**What the exercise asks**
Go through the listing below and output exactly the line with "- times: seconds", the line with "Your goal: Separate", and each line between; omit the rest.

**Source material**
··········

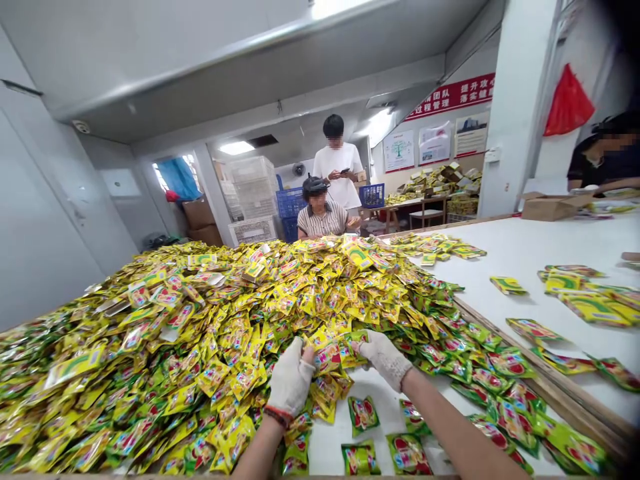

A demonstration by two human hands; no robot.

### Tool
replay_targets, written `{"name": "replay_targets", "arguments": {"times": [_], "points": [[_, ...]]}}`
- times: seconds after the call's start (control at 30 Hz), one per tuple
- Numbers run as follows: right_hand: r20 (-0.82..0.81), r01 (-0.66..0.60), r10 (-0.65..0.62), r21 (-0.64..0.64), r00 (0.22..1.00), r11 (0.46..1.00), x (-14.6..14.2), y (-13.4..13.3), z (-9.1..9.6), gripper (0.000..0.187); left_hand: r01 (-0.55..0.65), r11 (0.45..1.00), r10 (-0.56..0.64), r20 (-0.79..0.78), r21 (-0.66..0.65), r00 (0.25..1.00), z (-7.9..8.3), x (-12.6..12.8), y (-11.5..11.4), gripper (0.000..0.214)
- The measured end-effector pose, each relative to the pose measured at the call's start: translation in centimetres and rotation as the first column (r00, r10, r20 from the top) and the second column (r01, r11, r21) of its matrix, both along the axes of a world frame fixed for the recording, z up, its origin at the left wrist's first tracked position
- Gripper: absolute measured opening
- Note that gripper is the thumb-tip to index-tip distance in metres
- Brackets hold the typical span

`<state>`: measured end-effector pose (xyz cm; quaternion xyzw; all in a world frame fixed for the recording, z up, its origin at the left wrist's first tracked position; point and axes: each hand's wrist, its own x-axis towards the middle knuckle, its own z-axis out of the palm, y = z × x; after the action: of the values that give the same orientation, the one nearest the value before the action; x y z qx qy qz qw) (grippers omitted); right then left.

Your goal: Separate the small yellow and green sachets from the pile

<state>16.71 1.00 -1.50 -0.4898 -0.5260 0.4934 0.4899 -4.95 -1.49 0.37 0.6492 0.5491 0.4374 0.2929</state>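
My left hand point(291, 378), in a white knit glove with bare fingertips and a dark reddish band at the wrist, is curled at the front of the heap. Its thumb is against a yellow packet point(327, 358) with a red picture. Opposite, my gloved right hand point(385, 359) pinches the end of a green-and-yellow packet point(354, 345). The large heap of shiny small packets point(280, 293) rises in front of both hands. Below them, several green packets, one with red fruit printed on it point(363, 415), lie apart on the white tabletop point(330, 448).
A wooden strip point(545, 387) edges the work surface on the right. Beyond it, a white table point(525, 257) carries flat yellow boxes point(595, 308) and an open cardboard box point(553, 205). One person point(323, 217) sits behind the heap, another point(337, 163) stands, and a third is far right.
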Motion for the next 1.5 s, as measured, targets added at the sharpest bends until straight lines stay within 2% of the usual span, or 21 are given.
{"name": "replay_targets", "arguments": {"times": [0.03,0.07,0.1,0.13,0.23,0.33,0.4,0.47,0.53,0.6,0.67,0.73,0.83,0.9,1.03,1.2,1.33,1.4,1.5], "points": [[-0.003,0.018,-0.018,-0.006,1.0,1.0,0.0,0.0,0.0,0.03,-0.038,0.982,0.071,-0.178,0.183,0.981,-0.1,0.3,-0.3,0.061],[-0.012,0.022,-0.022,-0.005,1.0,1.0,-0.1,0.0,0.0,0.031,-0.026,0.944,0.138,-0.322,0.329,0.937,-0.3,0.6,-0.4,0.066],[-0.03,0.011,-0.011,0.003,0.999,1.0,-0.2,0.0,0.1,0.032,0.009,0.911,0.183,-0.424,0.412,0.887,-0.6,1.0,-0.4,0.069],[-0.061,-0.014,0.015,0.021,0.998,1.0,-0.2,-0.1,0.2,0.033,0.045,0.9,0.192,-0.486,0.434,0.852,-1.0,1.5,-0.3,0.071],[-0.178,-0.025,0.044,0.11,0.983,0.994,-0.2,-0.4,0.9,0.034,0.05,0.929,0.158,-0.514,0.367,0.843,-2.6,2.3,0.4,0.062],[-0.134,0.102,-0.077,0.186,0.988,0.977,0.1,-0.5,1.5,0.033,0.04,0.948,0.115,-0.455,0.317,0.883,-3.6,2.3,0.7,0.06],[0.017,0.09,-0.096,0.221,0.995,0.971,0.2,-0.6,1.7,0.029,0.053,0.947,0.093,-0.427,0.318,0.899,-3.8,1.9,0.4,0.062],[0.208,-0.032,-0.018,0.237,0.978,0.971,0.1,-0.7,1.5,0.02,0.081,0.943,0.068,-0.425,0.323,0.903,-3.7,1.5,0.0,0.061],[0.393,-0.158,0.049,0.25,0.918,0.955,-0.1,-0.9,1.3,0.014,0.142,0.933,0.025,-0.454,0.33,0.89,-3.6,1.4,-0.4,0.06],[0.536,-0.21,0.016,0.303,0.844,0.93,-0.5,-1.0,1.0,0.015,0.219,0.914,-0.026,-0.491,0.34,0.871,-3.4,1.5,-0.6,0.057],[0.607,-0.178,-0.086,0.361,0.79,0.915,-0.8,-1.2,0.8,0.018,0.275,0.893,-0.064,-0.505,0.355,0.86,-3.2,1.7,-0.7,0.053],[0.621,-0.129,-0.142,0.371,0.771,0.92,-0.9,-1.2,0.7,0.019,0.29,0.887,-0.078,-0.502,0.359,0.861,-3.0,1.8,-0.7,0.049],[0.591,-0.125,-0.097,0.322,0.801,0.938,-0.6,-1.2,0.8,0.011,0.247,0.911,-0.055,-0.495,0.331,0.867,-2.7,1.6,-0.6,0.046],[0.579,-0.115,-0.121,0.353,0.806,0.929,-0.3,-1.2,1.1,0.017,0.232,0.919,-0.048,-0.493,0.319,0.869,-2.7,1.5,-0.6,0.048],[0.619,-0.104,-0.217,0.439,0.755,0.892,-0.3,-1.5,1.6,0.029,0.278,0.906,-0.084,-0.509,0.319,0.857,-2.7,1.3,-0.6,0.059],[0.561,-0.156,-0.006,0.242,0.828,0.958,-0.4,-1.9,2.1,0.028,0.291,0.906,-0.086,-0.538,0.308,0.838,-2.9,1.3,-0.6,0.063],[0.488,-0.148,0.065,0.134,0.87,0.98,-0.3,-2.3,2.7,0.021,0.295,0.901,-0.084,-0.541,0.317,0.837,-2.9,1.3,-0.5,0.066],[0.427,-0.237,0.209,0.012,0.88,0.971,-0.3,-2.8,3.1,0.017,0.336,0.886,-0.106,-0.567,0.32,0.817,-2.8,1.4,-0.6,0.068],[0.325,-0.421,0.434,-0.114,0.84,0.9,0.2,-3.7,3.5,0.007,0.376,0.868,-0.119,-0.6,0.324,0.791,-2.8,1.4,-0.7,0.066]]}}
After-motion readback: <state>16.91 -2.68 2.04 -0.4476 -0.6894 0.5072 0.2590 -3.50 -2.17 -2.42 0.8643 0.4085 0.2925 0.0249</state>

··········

**Solution to this exercise**
- times: seconds after the call's start (control at 30 Hz), one per tuple
- Numbers run as follows: right_hand: r20 (-0.82..0.81), r01 (-0.66..0.60), r10 (-0.65..0.62), r21 (-0.64..0.64), r00 (0.22..1.00), r11 (0.46..1.00), x (-14.6..14.2), y (-13.4..13.3), z (-9.1..9.6), gripper (0.000..0.187); left_hand: r01 (-0.55..0.65), r11 (0.45..1.00), r10 (-0.56..0.64), r20 (-0.79..0.78), r21 (-0.66..0.65), r00 (0.25..1.00), z (-7.9..8.3), x (-12.6..12.8), y (-11.5..11.4), gripper (0.000..0.214)
- The measured end-effector pose, each relative to the pose measured at the call's start: translation in centimetres and rotation as the first column (r00, r10, r20 from the top) and the second column (r01, r11, r21) of its matrix, both along the axes of a world frame fixed for the recording, z up, its origin at the left wrist's first tracked position
- Gripper: absolute measured opening
- Note that gripper is the thumb-tip to index-tip distance in metres
- Brackets hold the typical span

`<state>`: measured end-effector pose (xyz cm; quaternion xyzw; all in a world frame fixed for the recording, z up, its origin at the left wrist's first tracked position; point and axes: each hand's wrist, its own x-axis towards the middle knuckle, its own z-axis out of the palm, y = z × x; after the action: of the values that give the same orientation, the one nearest the value before the action; x y z qx qy qz qw) (grippers omitted); right then left.

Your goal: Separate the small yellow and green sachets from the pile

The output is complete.